Diversity, equity, and inclusion

Diverting heavy industrial mining equipment away from low-income residential areas to the dedicated commercial port in Douglas is a small step toward environmental justice and improved air quality. Retail, service, and public administration jobs account for almost 80% of the jobs in Douglas and the two port projects are poised to bolster the city’s efforts to create a thriving downtown economy, strengthen its tourism sector, and become a regional commercial transportation hub.

During San Luis’ peak agricultural season, it’s common to see thousands of people huddled in line to cross through the San Luis I LPOE in the chilly, pre-dawn morning hours. Thousands of migrant field workers travel through the port daily, with commutes exceeding seven or more hours from their homes in Mexico to the fields where they work. Improving efficiency will benefit the quality of life for these essential migrant workers and their families.


Our designs will increase energy and water efficiency (including renewable energy and fossil fuel-free measures), adhere to sustainable design principles, and minimize climate risk liabilities above the minimum performance criteria in a life cycle cost-effective manner.

In San Luis, current evening traffic back-ups for vehicles entering Mexico extend five miles into and beyond downtown San Luis. This idling traffic produces significant carbon emissions. Redesigning the port and working with the federal government of Mexico to potentially realign their port egress will significantly reduce wait times and resulting carbon emissions. Replacing inefficient buildings with new high-performance green buildings will dramatically reduce energy use by at least 30% and therefore avoid the associated greenhouse gas emissions over the future life of the facility.

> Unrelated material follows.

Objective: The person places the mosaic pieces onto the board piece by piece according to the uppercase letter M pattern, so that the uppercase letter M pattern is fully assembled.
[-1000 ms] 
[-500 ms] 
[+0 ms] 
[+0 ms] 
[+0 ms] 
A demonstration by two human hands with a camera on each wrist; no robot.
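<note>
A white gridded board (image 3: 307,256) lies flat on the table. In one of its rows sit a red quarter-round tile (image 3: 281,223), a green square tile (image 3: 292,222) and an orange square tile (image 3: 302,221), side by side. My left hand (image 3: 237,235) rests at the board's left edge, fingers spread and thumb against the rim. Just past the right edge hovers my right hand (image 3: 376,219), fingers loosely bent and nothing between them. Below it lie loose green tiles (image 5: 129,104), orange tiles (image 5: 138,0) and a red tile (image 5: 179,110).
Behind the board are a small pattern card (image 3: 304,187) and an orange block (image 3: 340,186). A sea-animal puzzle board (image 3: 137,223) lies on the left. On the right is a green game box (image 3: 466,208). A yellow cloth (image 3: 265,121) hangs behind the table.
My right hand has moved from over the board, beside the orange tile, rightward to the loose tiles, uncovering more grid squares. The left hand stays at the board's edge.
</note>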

Black and white map diagram of a land port of entry proposed plan, showing roads and buildings, with labels and scale indicated
Douglas Land Port of Entry
Red stone and stucco building entrance with a lamp post, and fencing with drive lanes on the left and a blue sky above
Raul Hector Castro Land Port of Entry
Entrance to geometric metal and glass building with yellow canopy and blue sky
San Luis I Land Port of Entry


The Castro LPOE is undersized and lacks the area necessary for U.S. Customs and Border Protection’s commercial inspection mission. Because the primary booths are located immediately north of the international boundary, CBP does not have a pre-primary inspection area, limiting their ability to identify vehicles for additional inspection.

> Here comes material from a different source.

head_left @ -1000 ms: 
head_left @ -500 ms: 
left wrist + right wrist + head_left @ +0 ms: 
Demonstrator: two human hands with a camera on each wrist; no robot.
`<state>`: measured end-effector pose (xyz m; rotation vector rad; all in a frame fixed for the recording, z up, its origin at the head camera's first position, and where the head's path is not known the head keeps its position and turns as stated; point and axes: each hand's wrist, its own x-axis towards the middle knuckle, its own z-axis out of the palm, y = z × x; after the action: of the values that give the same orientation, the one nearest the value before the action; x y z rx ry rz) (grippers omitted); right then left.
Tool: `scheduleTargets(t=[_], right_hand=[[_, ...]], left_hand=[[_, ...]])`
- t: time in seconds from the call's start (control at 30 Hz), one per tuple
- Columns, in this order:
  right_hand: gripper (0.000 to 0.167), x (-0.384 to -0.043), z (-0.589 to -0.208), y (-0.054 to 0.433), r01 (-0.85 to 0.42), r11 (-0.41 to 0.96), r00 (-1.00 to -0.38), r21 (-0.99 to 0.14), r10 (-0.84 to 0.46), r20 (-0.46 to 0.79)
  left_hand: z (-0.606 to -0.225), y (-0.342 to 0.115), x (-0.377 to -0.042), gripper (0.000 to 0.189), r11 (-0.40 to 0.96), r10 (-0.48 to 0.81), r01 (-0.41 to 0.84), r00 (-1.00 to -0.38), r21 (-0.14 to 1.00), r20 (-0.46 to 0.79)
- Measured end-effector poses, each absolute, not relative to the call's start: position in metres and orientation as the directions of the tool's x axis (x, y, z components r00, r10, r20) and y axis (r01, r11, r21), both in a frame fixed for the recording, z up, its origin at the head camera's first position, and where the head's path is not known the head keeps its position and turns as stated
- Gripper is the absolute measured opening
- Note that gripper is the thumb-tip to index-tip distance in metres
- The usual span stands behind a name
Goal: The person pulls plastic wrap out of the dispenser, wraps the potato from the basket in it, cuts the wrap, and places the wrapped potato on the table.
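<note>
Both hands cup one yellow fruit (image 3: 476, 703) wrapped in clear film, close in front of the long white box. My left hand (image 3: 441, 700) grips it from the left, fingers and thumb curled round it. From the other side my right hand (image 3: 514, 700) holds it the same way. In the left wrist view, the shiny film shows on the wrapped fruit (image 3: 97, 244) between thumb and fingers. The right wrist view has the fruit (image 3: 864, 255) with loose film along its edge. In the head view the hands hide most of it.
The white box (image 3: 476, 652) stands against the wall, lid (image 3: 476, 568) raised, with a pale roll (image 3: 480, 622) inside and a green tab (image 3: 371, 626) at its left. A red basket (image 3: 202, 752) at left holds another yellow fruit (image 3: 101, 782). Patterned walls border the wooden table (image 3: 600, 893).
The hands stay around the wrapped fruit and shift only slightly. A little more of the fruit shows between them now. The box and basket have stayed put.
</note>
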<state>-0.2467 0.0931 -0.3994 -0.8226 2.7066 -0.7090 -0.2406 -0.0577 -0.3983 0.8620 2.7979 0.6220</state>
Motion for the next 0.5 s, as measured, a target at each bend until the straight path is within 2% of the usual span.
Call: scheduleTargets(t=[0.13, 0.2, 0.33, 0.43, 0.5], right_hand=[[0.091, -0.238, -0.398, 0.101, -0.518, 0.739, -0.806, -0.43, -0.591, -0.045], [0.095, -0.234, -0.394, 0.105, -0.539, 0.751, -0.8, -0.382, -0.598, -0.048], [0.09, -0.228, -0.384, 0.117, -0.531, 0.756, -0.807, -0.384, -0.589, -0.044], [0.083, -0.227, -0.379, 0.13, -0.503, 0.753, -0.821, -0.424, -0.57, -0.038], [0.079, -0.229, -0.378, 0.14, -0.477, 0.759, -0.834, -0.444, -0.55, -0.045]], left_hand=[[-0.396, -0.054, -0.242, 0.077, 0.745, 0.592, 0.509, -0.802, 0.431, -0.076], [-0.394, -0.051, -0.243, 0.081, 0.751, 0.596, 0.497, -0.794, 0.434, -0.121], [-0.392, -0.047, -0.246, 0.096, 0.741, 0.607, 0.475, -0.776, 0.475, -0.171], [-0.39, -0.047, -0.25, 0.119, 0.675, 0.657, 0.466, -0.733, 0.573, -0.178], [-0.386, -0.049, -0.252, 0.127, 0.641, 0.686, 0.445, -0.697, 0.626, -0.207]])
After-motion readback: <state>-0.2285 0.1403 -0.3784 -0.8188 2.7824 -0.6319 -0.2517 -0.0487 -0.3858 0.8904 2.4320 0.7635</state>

The new commercial port will have a dedicated pre-primary inspection area and lane segmentation to distribute flows into the U.S. between general, empty, and Free and Secure Trade or Trusted Traveler shipments.

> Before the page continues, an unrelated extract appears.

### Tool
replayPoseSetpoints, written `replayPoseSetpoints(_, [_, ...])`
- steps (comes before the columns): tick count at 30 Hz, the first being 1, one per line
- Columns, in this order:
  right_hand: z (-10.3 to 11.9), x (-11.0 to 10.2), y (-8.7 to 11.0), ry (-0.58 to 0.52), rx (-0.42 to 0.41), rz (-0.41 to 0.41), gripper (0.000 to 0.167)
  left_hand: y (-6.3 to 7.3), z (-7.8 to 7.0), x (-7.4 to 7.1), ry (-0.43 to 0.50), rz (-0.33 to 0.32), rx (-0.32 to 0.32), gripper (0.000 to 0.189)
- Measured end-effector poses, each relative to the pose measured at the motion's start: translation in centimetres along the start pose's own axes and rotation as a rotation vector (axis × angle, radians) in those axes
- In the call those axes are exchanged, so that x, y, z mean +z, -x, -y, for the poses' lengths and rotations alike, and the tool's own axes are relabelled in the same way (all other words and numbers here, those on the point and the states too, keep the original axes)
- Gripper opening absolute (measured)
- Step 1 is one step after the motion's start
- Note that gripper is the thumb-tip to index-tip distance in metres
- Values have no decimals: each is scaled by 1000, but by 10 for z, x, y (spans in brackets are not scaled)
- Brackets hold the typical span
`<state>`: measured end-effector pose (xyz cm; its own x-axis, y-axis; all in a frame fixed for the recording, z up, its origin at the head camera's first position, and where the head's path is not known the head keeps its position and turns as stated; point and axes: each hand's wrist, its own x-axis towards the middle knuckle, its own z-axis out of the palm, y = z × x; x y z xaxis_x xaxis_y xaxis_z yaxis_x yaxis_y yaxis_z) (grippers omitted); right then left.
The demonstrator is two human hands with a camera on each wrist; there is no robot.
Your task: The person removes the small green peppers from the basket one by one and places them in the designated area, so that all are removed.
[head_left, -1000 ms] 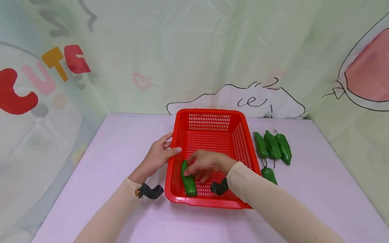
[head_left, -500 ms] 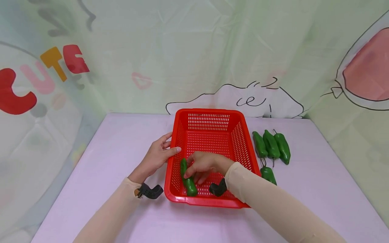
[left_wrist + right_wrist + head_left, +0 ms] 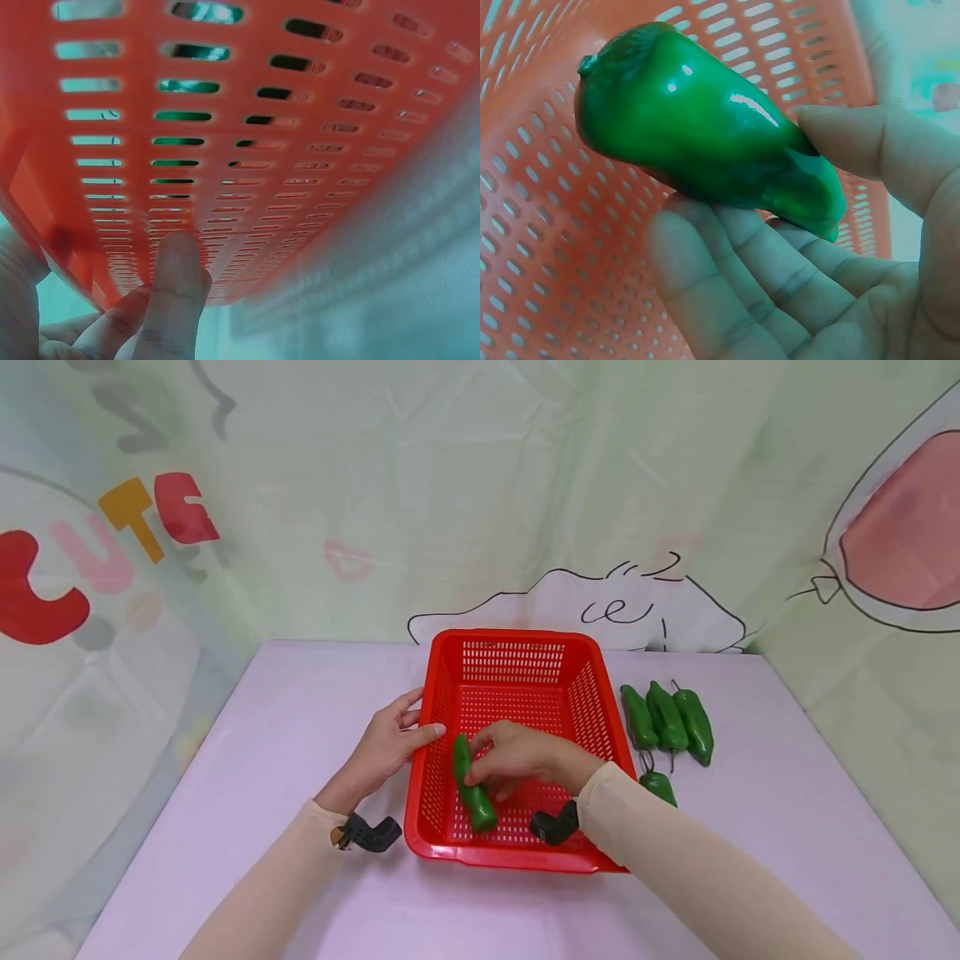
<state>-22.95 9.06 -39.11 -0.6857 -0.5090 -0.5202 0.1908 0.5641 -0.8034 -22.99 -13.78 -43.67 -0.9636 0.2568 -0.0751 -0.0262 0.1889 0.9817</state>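
Observation:
A red plastic basket [image 3: 510,639] with slotted walls stands in the middle of the table. My left hand [image 3: 386,739] holds its left side, thumb over the rim and fingers along the outside wall; the left wrist view shows those fingers [image 3: 176,300] against the slots. Inside the basket, my right hand [image 3: 521,756] pinches a green pepper [image 3: 480,810] between thumb and fingertips. The right wrist view shows the same pepper [image 3: 697,112] slanting over the basket floor, its blunt stem end away from the palm.
Several more green peppers lie on the table right of the basket: a row [image 3: 666,718] at the back and one pepper [image 3: 660,787] nearer, partly hidden by the basket and right sleeve. A printed cloth wall [image 3: 337,485] rises behind the pale table [image 3: 322,677].
My right hand has lifted the pepper slightly and shifted it away from the basket's left wall, and the pepper now slants more. The left hand keeps its place on the basket.

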Motion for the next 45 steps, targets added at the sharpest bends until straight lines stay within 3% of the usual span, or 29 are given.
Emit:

The San Luis I modernization will replace building systems and provide the infrastructure for CBP to use all of its current inspection technology. The redesigned port improves pedestrian safety and simplifies the path to downtown San Luis, which may persuade more drivers to walk.

Local impact

We’ve coordinated with the City of Douglas to collaboratively deliver utilities and attract a broadband internet service provider to their small, rural community. The federal project requires broadband support and will improve the Douglas community’s internet service. Industrial warehouses around the existing port can be redeveloped into active, vibrant uses and generate more economic activity downtown.

The local impact of the San Luis port, especially on the economic health and vitality of downtown San Luis is enormous. Current processing time causes traffic to back up for miles and effectively closes downtown during peak commuting hours. Redesigning the port improves local conditions on several levels, including:

  • Reducing vehicle and pedestrian conflicts.
  • Dispersing vehicle traffic entering the U.S. onto more corridors to open up more streets of downtown to commercial development.
  • Directing all pedestrian traffic onto the improved sidewalks of Main Street.